BILL REQ. #: H-0474.3
State of Washington | 60th Legislature | 2007 Regular Session |
Read first time 02/05/2007. Referred to Committee on Finance.
AN ACT Relating to property tax relief for senior citizens and persons retired by reason of disability; amending RCW 84.36.381, 84.36.383, 84.38.030, and 84.64.050; adding a new section to chapter 84.36 RCW; adding a new section to chapter 84.55 RCW; and creating a new section.

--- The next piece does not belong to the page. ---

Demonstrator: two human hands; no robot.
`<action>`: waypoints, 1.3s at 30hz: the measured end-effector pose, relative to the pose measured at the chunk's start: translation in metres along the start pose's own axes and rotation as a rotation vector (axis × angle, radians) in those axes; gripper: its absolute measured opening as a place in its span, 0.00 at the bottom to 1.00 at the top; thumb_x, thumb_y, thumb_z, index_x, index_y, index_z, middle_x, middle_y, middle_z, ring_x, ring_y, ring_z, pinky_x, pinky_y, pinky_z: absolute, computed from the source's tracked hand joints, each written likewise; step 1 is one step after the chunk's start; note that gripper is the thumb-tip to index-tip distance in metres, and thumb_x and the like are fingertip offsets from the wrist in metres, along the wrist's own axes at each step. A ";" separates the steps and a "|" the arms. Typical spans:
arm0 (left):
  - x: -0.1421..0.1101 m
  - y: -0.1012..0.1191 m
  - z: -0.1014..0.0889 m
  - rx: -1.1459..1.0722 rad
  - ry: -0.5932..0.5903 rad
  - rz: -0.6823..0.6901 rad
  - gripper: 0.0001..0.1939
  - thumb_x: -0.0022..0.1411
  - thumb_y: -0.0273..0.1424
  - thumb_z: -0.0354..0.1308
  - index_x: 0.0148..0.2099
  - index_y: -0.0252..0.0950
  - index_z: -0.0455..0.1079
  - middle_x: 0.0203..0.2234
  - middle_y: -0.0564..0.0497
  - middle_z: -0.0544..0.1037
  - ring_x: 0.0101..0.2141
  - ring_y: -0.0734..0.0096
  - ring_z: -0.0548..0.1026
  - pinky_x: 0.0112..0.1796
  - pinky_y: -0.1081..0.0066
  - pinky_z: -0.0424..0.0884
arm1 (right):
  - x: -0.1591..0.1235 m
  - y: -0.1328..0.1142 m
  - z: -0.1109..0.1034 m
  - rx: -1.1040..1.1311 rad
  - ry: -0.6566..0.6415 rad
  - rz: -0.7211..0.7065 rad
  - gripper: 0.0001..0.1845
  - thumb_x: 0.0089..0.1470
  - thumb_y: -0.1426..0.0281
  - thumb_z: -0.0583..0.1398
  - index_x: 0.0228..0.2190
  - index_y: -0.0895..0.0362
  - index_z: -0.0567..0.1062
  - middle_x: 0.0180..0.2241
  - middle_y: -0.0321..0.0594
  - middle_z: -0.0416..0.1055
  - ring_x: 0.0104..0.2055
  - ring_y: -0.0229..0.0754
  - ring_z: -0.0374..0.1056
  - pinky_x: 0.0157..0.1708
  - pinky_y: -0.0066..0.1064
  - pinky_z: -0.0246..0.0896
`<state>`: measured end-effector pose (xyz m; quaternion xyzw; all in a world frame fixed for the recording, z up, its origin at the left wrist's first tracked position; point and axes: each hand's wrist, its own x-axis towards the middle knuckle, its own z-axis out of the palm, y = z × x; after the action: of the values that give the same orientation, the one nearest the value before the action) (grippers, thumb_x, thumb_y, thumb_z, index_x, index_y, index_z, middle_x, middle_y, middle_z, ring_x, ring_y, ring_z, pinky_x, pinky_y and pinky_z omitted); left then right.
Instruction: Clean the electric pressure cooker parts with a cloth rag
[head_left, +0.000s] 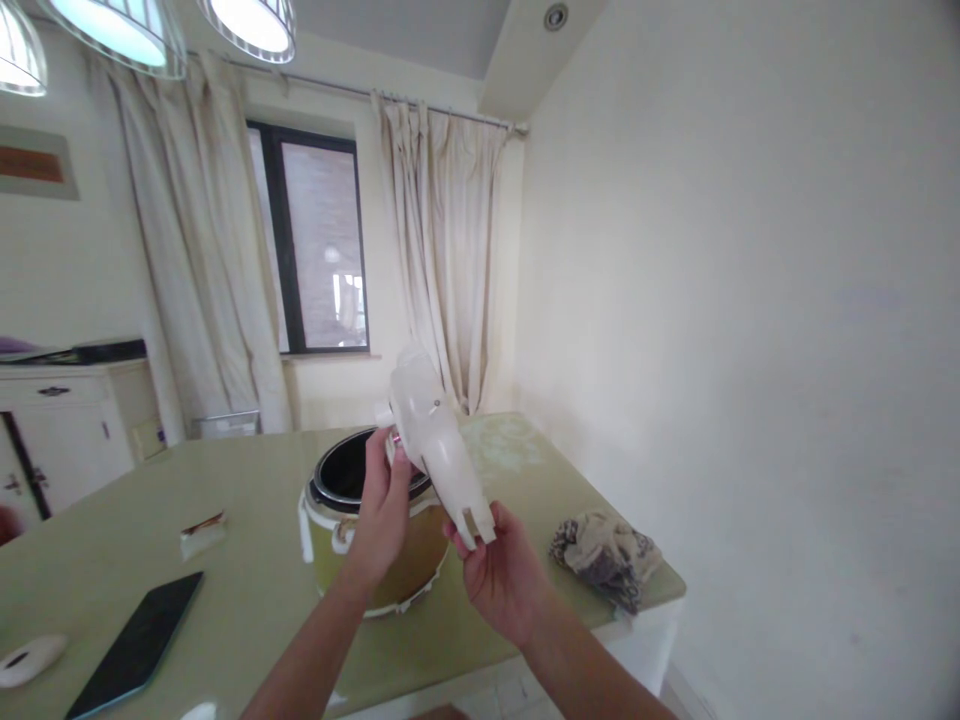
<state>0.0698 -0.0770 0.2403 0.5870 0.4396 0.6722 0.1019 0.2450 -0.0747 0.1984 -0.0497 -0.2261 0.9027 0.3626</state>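
A long white plastic part, shaped like a handle with a forked lower end, is tilted in the air in front of me. My left hand is closed on its left side near the upper half, where a small pinkish-red spot shows by the fingers. At the forked lower end, my right hand grips it between thumb and fingers. Right behind my hands stands an electric cooker without a lid, its dark round opening facing up. The held part and my left hand hide some of the cooker's rim.
A crumpled patterned cloth lies near the right corner of the green-topped table. To the left are a dark tablet-like slab, a white rounded object and a small packet. A wall borders the right side.
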 end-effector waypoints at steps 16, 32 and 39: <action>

BE IT ENACTED BY THE LEGISLATURE OF THE STATE OF WASHINGTON:
Sec. 1 RCW 84.36.381 and 2005 c 248 s 2 are each amended to read
as follows:
A person shall be exempt from any legal obligation to pay all or a
portion of the amount of excess and regular real property taxes due and
payable in the year following the year in which a claim is filed, and
thereafter, in accordance with the following:
(1) The property taxes must have been imposed upon a residence
which was occupied by the person claiming the exemption as a principal
place of residence as of the time of filing: PROVIDED, That any person
who sells, transfers, or is displaced from his or her residence may
transfer his or her exemption status to a replacement residence, but no
claimant shall receive an exemption on more than one residence in any
year: PROVIDED FURTHER, That confinement of the person to a hospital,
nursing home, boarding home, or adult family home shall not disqualify
the claim of exemption if:
(a) The residence is temporarily unoccupied;
(b) The residence is occupied by a spouse and/or a person
financially dependent on the claimant for support; or
(c) The residence is rented for the purpose of paying nursing home,
hospital, boarding home, or adult family home costs;
(2) The person claiming the exemption must have owned, at the time
of filing, in fee, as a life estate, or by contract purchase, the
residence on which the property taxes have been imposed or if the
person claiming the exemption lives in a cooperative housing
association, corporation, or partnership, such person must own a share
therein representing the unit or portion of the structure in which he
or she resides. For purposes of this subsection, a residence owned by
a marital community or owned by cotenants shall be deemed to be owned
by each spouse or cotenant, and any lease for life shall be deemed a
life estate;
(3) The person claiming the exemption must be (a) sixty-one years
of age or older on December 31st of the year in which the exemption
claim is filed, or must have been, at the time of filing, retired from
regular gainful employment by reason of disability, or (b) a veteran of
the armed forces of the United States with one hundred percent service-connected disability as provided in 42 U.S.C. Sec. 423 (d)(1)(A) as
amended prior to January 1, 2005. However, any surviving spouse of a
person who was receiving an exemption at the time of the person's death
shall qualify if the surviving spouse is fifty-seven years of age or
older and otherwise meets the requirements of this section;
(4) The amount that the person shall be exempt from an obligation
to pay shall be calculated on the basis of combined disposable income,
as defined in RCW 84.36.383. If the person claiming the exemption was
retired for two months or more of the assessment year, the combined
disposable income of such person shall be calculated by multiplying the
average monthly combined disposable income of such person during the
months such person was retired by twelve. If the income of the person
claiming exemption is reduced for two or more months of the assessment
year by reason of the death of the person's spouse, or when other
substantial changes occur in disposable income that are likely to
continue for an indefinite period of time, the combined disposable
income of such person shall be calculated by multiplying the average
monthly combined disposable income of such person after such
occurrences by twelve. If it is necessary to estimate income to comply
with this subsection, the assessor may require confirming documentation
of such income prior to May 31 of the year following application;
(5)(a) A person who otherwise qualifies under this section and has
a combined disposable income ((of thirty-five thousand dollars or))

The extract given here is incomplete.